Recently, the Artsakh Cultural Ministry appealed to Azerbaijani leadership and Russian peacekeeping forces to return 1,500 artworks held in occupied Artsakh, but to no avail. Azerbaijan has repeatedly rejected UNESCO’s proposal to send an independent delegation of experts to inventory cultural objects in Artsakh, and UNESCO has done little to intervene beyond issuing a 327-word press release.
Gasparyan has submitted a letter to UNESCO requesting aid, which remains unanswered. (Not by happenstance, Azerbaijan has made fiscal contributions to UNESCO in the millions, as Nevdon Jamgochian explains in this edition.) With Avagyan at its helm, ICOM Armenia has campaigned for the inclusion of cultural heritage protections in negotiations, issuing a report that points to the likelihood of “cultural genocide or cultural cleansing.”
Amid thunderous silence on the part of global art communities, Armenia and Artsakh’s cultural workers remain uncertain about the future of museums and their collections in occupied Artsakh.
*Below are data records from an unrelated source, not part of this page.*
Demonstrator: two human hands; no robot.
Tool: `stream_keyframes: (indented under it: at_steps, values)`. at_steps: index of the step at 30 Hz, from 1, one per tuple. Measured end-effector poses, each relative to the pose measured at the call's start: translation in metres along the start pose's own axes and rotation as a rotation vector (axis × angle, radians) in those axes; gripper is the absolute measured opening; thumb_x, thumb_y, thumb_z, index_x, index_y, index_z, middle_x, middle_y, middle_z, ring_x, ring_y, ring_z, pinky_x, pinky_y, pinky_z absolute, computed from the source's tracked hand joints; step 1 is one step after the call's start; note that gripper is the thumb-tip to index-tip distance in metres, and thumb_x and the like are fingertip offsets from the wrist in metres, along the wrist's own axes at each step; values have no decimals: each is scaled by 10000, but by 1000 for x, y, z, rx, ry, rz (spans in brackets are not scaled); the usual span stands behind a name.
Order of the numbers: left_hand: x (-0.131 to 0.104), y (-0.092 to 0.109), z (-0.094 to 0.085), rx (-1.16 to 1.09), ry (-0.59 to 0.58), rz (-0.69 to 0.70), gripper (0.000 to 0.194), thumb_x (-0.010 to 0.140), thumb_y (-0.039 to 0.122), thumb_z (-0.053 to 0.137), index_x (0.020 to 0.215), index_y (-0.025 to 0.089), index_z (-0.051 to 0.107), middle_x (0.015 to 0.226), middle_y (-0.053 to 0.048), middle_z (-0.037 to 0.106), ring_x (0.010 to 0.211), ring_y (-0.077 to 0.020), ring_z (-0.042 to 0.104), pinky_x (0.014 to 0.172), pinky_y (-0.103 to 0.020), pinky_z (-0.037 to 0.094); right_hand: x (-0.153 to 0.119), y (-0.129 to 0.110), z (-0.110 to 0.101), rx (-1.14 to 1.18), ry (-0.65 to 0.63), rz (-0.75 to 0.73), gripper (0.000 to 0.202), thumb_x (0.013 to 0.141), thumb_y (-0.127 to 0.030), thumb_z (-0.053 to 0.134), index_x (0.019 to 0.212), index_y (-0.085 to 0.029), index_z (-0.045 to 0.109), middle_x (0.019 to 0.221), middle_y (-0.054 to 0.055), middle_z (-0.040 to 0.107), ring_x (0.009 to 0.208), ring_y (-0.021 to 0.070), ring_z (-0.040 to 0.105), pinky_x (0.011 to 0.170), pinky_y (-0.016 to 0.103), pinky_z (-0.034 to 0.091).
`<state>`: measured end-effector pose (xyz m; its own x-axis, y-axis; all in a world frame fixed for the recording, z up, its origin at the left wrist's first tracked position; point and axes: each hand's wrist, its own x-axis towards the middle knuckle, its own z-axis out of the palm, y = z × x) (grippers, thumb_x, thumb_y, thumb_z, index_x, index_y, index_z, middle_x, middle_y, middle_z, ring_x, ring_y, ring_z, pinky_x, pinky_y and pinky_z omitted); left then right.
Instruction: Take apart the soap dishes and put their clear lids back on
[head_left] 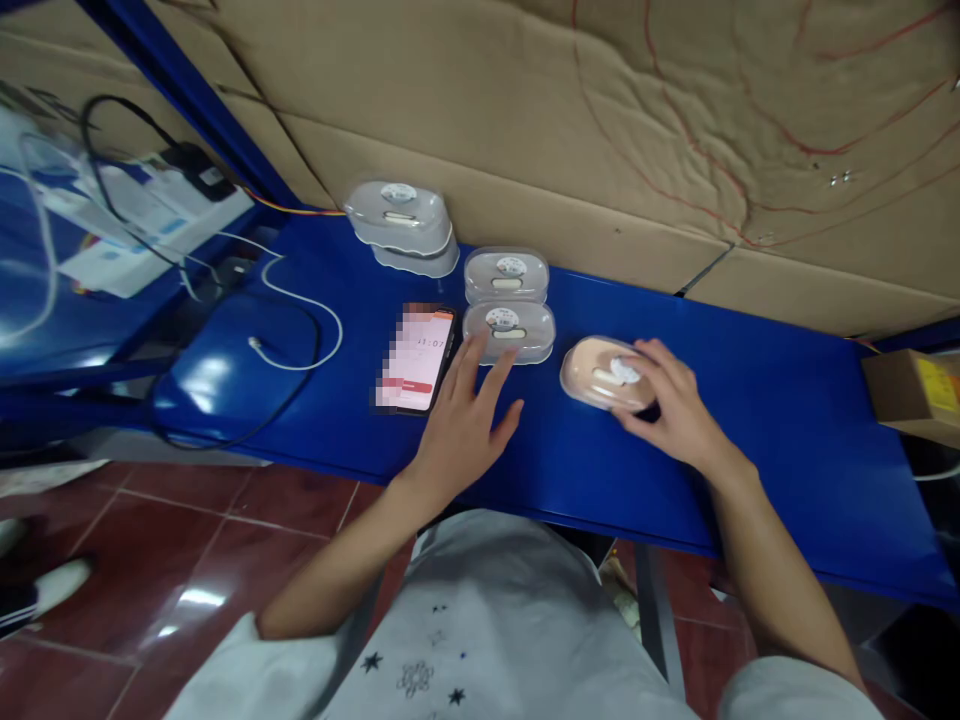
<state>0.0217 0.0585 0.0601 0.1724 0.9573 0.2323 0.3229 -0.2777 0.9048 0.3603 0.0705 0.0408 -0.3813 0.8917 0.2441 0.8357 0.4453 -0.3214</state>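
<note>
Spread fingers of my left hand (469,415) reach to the near edge of a clear oval plastic box (517,345) with a round label; whether they touch it I cannot tell. Another such box (484,280) stands right behind it. My right hand (675,410) has its thumb and fingers around the right end of a peach-coloured oval box (589,365) with a clear lid and a white label, resting on the blue table. Just left of my left hand lies a phone (416,350) with a lit, partly blurred screen.
Stacked clear boxes (420,220) stand at the back left of the blue table (787,440), against a cardboard wall (525,130). A white cable (330,310) and power strips (161,240) lie at left. A cardboard carton (900,390) sits at far right.
</note>
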Motion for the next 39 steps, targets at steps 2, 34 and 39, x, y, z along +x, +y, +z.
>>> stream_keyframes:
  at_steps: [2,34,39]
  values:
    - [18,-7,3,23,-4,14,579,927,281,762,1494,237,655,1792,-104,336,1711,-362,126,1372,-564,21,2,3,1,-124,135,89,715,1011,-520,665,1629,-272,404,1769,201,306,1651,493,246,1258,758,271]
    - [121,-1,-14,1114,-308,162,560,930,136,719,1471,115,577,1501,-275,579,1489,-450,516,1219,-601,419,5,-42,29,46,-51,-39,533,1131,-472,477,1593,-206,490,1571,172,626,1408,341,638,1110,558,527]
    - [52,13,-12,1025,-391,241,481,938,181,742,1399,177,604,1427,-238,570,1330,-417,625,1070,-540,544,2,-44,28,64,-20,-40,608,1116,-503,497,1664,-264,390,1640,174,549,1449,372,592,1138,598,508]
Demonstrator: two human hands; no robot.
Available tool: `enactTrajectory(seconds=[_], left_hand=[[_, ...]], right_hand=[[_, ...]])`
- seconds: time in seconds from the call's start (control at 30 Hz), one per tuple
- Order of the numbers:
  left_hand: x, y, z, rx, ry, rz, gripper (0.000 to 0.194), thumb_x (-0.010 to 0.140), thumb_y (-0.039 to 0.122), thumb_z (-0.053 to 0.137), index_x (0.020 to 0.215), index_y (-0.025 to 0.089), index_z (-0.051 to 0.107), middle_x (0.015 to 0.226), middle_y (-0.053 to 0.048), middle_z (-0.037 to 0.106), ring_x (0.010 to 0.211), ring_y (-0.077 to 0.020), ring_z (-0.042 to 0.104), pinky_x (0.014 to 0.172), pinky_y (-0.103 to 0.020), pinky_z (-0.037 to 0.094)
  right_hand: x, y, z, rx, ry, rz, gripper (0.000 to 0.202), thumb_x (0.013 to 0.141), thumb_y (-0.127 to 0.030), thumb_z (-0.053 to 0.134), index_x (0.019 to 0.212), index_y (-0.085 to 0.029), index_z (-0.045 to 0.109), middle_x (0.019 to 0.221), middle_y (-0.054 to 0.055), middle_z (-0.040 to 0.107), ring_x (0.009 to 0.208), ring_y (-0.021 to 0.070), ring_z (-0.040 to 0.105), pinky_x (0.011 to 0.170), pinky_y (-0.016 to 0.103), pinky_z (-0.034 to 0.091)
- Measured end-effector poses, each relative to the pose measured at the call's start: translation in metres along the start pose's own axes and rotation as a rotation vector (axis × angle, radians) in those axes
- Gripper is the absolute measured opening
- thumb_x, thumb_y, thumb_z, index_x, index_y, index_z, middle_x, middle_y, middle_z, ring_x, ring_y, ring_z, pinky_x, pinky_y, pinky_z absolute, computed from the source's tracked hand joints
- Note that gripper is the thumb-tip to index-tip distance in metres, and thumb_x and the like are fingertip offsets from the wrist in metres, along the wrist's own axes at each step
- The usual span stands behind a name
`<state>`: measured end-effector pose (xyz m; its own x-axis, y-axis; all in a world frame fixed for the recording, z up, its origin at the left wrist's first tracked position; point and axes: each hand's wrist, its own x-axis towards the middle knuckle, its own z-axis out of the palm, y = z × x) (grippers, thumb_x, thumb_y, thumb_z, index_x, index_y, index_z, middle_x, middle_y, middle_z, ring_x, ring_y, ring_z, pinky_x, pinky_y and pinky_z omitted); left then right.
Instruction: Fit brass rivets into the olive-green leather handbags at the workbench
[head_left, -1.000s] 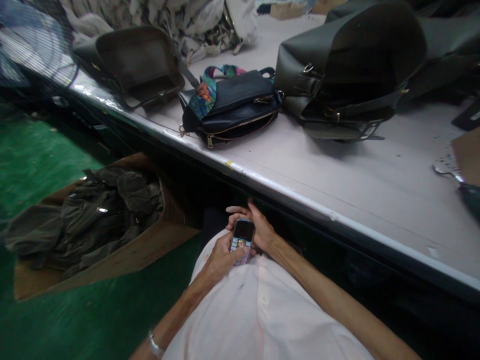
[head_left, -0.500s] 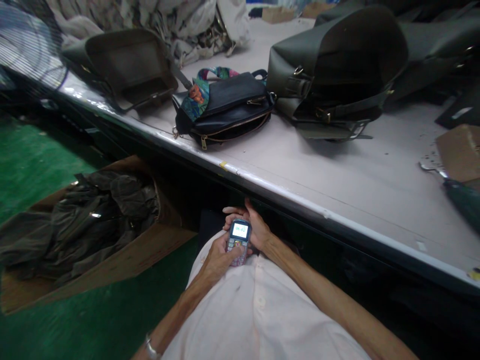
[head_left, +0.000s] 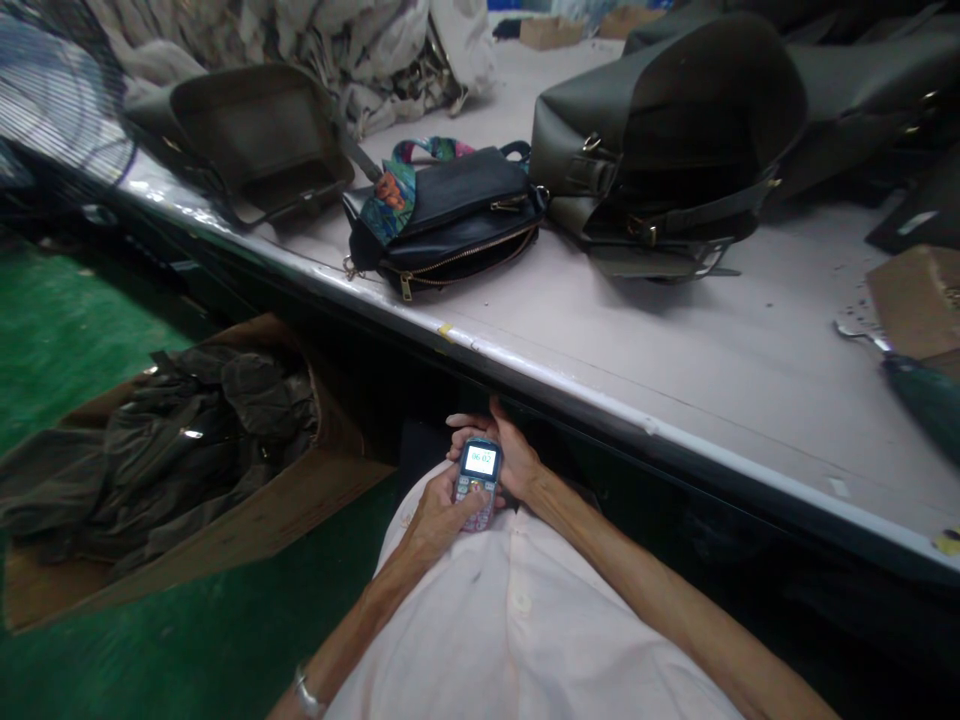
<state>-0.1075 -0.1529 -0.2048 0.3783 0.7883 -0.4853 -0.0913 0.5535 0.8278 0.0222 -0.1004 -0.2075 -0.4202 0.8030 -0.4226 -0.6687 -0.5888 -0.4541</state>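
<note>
A small keypad mobile phone (head_left: 481, 459) is held upright before my waist, its lit screen reading 06:02. My left hand (head_left: 437, 512) grips its lower left side, with the thumb lying over the keys. From the other side my right hand (head_left: 517, 462) cradles the phone, its fingers passing behind the top and their tips showing at the left. The back of the phone is hidden.
Along the table edge (head_left: 547, 385) lie a black handbag (head_left: 469, 195) with an unzipped pocket and dark olive bags (head_left: 581, 130). A cardboard box (head_left: 300, 510) of dark cloth bags stands at left, beneath a fan (head_left: 60, 90). A small carton (head_left: 911, 300) sits at right.
The view has shifted very slightly. Both hands keep the phone in the same place, and the left thumb stays over the keys.
</note>
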Motion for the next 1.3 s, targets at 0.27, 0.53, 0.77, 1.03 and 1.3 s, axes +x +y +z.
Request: enactTrajectory(seconds=[0.27, 0.53, 0.77, 1.03, 1.3], left_hand=[[-0.0009, 0.0025, 0.002, 0.001, 0.016, 0.001, 0.052, 0.063, 0.042, 0.078, 0.1, 0.013, 0.057, 0.075, -0.007, 0.07, 0.067, -0.0215, 0.067, 0.065, -0.03, 0.052], [-0.0025, 0.0014, -0.0009, -0.003, 0.017, 0.021, 0.047, 0.068, 0.039, 0.075, 0.101, 0.013, 0.056, 0.078, -0.007, 0.07, 0.068, -0.021, 0.066, 0.065, -0.03, 0.051], [-0.0042, 0.0015, -0.0019, -0.004, 0.039, 0.029, 0.045, 0.07, 0.039, 0.074, 0.101, 0.013, 0.056, 0.079, -0.008, 0.07, 0.07, -0.0217, 0.067, 0.067, -0.031, 0.052], [-0.0038, -0.0004, -0.002, -0.039, 0.083, 0.032, 0.047, 0.07, 0.038, 0.075, 0.104, 0.013, 0.056, 0.086, -0.009, 0.07, 0.074, -0.0221, 0.068, 0.069, -0.032, 0.054], [-0.0052, 0.0036, 0.0007, -0.053, 0.113, 0.014, 0.05, 0.068, 0.036, 0.076, 0.106, 0.012, 0.054, 0.086, -0.01, 0.07, 0.072, -0.0219, 0.068, 0.069, -0.033, 0.055]], right_hand=[[-0.0028, -0.0021, 0.0043, -0.004, 0.029, 0.011, 0.065, 0.085, -0.069, 0.037, 0.086, -0.012, 0.067, 0.063, 0.005, 0.064, 0.058, 0.0176, 0.062, 0.059, 0.029, 0.048], [-0.0011, 0.0001, 0.0021, 0.002, 0.027, 0.009, 0.064, 0.088, -0.066, 0.034, 0.085, -0.012, 0.068, 0.066, 0.006, 0.065, 0.062, 0.0191, 0.064, 0.057, 0.029, 0.048], [-0.0009, -0.0002, 0.0037, -0.015, 0.012, 0.017, 0.057, 0.091, -0.058, 0.035, 0.088, -0.012, 0.067, 0.069, 0.007, 0.067, 0.066, 0.02, 0.066, 0.061, 0.031, 0.05], [0.0011, -0.0009, -0.0022, 0.002, -0.024, 0.068, 0.059, 0.095, -0.055, 0.027, 0.094, -0.011, 0.066, 0.078, 0.009, 0.07, 0.075, 0.0214, 0.068, 0.067, 0.032, 0.051], [0.0012, -0.002, -0.001, -0.036, -0.072, 0.062, 0.053, 0.098, -0.047, 0.027, 0.096, -0.011, 0.066, 0.081, 0.009, 0.071, 0.079, 0.0202, 0.068, 0.071, 0.031, 0.052]])
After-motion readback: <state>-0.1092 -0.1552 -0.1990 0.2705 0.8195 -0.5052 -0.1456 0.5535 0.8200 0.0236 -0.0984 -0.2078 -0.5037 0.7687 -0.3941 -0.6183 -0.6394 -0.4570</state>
Per Gasparyan, “We can’t envision what tomorrow in Artsakh will look like…With the fate of Armenian POWs [still held in Azerbaijan] uncertain, there can be little hope for the fate of our cultural heritage.”
If decolonizing the museum requires reckoning with settler colonial histories, how do we approach decolonization in a state where history itself is a principal target of erasure?
As Melanya Balayan suggests, one crucial intervention lies in circulating counter-narratives to oppose the falsified histories distributed by Azerbaijan. With Vahram Balayan, she has been fundraising to translate their research on the history of Artsakh into English. For Balayan, educating non-Armenian speakers could constitute a meaningful step toward building transnational coalitions for heritage protections.
“I call on the international community of museum professionals to raise their voice,” says Avagyan. “States will disappear. New states will be created. But cultural heritage will [safeguard] our memory. We are what we are because of the creations … of our ancestors.”
For Armenians in occupied Artsakh and beyond, both the creations of their ancestors and the status of our ancestral land have been rendered chillingly precarious.
“Culture is our passport,” Narine Khachaturyan observes. “It’s the trace that attests to our being native to Artsakh, Indigenous to Artsakh. That is why it’s so important to Azerbaijan to destroy it.”
What happens when a museum designed to decolonize history is colonized again? Whose histories will it enshrine, and what are the futures to which they may lead?